Prévoyance Professions libérales et dirigeants

Arrêt de travail : votre prévoyance protège-t-elle réellement vos revenus ?

Un arrêt de travail interrompt l’activité. Il n’interrompt ni les charges du cabinet, ni les échéances personnelles, ni les besoins du foyer.

La question n’est donc pas seulement de savoir si vous avez souscrit une prévoyance. Il faut savoir ce qu’elle verserait réellement, à partir de quelle date et pendant combien de temps.

Le régime obligatoire constitue un premier niveau de protection

Les prestations dépendent notamment du statut professionnel, du régime d’affiliation, des revenus ayant servi au calcul des cotisations et des conditions d’ouverture des droits.

Pour les professionnels libéraux, l’Assurance Maladie prévoit, sous certaines conditions, des indemnités journalières calculées à partir des revenus cotisés et versées après un délai de carence. Cette couverture obligatoire ne correspond pas nécessairement au niveau de revenus ou de charges que vous souhaitez maintenir.

Un montant de garantie attractif ne suffit pas : les conditions de versement déterminent la protection réelle.

Les cinq points à vérifier dans votre contrat

1. La franchise

À partir de quel jour êtes-vous indemnisé ? La franchise peut être différente selon qu’il s’agit d’une maladie, d’un accident ou d’une hospitalisation. Quelques jours d’écart peuvent peser lourd lorsque l’activité repose directement sur votre présence.

2. Le mode d’indemnisation

Le contrat est-il forfaitaire ou indemnitaire ? Dans un contrat indemnitaire, le versement tient compte de la perte de revenus réellement constatée et des prestations perçues par ailleurs. Il faut donc comparer la garantie annoncée avec les modalités exactes de calcul.

3. Les charges professionnelles

La garantie destinée à préserver votre revenu personnel ne couvre pas automatiquement les frais fixes de l’activité : loyer, salaires, emprunts, logiciels, véhicules ou autres engagements. Une garantie de frais professionnels peut être nécessaire.

4. La durée de l’indemnisation et l’invalidité

Jusqu’à quand les indemnités journalières sont-elles versées ? Que se passe-t-il si l’incapacité se prolonge ou devient une invalidité ? Pour certaines professions, la définition de l’invalidité et le barème retenu sont aussi importants que le montant de la rente.

5. Les exclusions et restrictions

Affections dorsales ou psychiques, pratiques sportives, antécédents déclarés, rechutes, temps partiel thérapeutique : les contrats ne répondent pas tous de la même façon. Ces clauses doivent être lues avant le sinistre, pas au moment de demander l’indemnisation.

Votre contrat correspond-il encore à votre situation actuelle ?

Un contrat peut avoir été cohérent lors de sa souscription puis devenir insuffisant après une hausse des revenus, une association, un changement de statut, un emprunt ou l’augmentation des charges du cabinet.

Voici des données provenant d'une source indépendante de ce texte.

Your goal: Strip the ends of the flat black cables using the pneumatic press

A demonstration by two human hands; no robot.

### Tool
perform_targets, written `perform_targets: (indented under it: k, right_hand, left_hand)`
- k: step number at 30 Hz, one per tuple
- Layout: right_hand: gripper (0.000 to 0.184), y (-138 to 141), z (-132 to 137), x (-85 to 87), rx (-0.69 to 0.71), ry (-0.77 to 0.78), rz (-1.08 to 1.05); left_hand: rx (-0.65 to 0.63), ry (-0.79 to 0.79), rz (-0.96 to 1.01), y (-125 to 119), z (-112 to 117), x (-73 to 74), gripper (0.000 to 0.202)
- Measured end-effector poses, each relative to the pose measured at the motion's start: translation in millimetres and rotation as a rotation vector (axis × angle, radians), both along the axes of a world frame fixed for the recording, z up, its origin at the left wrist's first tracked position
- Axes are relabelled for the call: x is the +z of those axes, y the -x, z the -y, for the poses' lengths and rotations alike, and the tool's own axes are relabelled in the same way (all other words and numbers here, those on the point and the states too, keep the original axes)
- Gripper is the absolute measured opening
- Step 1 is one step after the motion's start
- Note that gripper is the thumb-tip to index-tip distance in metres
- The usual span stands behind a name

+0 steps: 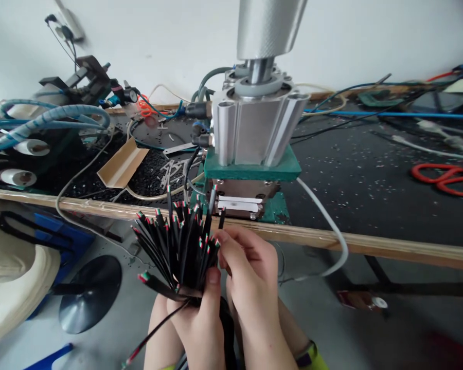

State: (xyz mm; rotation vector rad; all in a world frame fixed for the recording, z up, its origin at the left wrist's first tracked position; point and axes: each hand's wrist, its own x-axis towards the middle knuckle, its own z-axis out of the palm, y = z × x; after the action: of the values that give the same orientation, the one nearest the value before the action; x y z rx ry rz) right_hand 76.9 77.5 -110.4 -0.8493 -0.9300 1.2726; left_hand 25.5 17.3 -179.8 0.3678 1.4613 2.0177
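Left hand clamped round the black cable bundle, lower centre of frame, apparently to keep it fanned upward, while right hand pinched one cable, likely separating it from the rest.

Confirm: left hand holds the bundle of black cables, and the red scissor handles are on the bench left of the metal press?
Not quite: the red scissor handles are on the bench right of the metal press, per the head view. The left hand does hold the bundle of black cables.
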Motion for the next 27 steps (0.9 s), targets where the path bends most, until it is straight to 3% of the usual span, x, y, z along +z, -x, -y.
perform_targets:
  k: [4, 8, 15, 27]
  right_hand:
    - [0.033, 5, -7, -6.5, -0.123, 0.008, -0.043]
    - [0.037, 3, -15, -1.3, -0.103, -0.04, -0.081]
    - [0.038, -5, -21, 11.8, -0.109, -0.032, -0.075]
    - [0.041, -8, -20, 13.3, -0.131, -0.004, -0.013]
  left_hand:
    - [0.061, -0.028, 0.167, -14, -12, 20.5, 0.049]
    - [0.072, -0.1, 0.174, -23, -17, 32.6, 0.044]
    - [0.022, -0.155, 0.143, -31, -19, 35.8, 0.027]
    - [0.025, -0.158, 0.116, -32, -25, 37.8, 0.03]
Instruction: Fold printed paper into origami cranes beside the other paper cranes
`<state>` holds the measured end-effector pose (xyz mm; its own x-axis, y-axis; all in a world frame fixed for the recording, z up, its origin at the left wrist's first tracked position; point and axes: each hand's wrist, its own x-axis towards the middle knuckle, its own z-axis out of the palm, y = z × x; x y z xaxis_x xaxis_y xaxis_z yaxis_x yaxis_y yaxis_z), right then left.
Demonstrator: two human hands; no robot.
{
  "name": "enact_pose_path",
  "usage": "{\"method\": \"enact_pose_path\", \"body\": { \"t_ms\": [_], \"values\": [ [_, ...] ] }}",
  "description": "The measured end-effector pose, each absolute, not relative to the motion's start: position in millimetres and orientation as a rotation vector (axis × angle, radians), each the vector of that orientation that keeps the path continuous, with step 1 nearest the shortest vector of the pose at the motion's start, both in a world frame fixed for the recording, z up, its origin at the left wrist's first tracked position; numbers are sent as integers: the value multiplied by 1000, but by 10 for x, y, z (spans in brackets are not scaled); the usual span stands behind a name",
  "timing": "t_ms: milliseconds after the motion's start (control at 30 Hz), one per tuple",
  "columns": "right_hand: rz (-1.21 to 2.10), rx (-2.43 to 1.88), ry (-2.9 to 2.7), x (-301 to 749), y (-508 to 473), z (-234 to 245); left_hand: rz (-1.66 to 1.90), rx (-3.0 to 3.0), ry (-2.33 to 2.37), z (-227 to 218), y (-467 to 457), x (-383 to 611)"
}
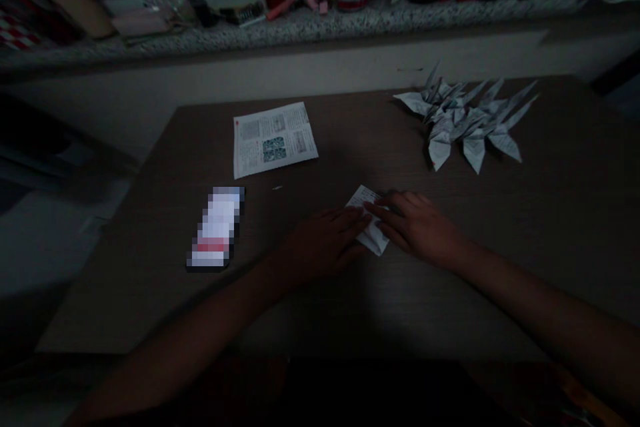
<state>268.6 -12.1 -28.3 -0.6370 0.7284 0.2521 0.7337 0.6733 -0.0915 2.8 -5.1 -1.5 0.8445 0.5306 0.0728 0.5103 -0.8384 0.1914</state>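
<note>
Phone (216, 227) left of left hand; newspaper sheet (255, 147) ahead-left of grip. Left hand (323, 243) overlaps folded paper (376, 239), flat on table (550, 213) between hands, long axis running away, far corner slightly left. Right hand (423, 227) touches its top; too dim to tell pinching from pressing. Pointed paper shapes (443, 140) ahead-right.

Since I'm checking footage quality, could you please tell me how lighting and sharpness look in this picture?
Head view throughout: dim overall, phone screen brightest but pixelated; left hand darker than right hand on the folded paper; printed sheet with fine text unreadable.
</note>
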Motion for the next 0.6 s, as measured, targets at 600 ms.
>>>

Un audit utile ne consiste pas à empiler un nouveau contrat. Il permet de rapprocher :

  • les revenus que vous souhaitez réellement préserver ;
  • les prestations de votre régime obligatoire ;
  • les franchises et les durées d’indemnisation ;
  • les charges professionnelles qui continueraient à courir ;
  • les plafonds, exclusions et modalités de calcul du contrat ;
  • votre situation professionnelle et familiale actuelle.

Cette lecture croisée permet d’identifier un éventuel écart de couverture et, si nécessaire, d’ajuster les garanties avec mesure.

Violaine Le Guerch Belfort Patrimoine — Courtage, conseil et pilotage

Repères officiels : Assurance Maladie — indemnités journalières du professionnel libéral ; Service Public — protection sociale du professionnel libéral.

Les garanties varient selon les contrats et la situation de l’assuré. Cet article présente des repères généraux et ne remplace pas l’étude des dispositions contractuelles.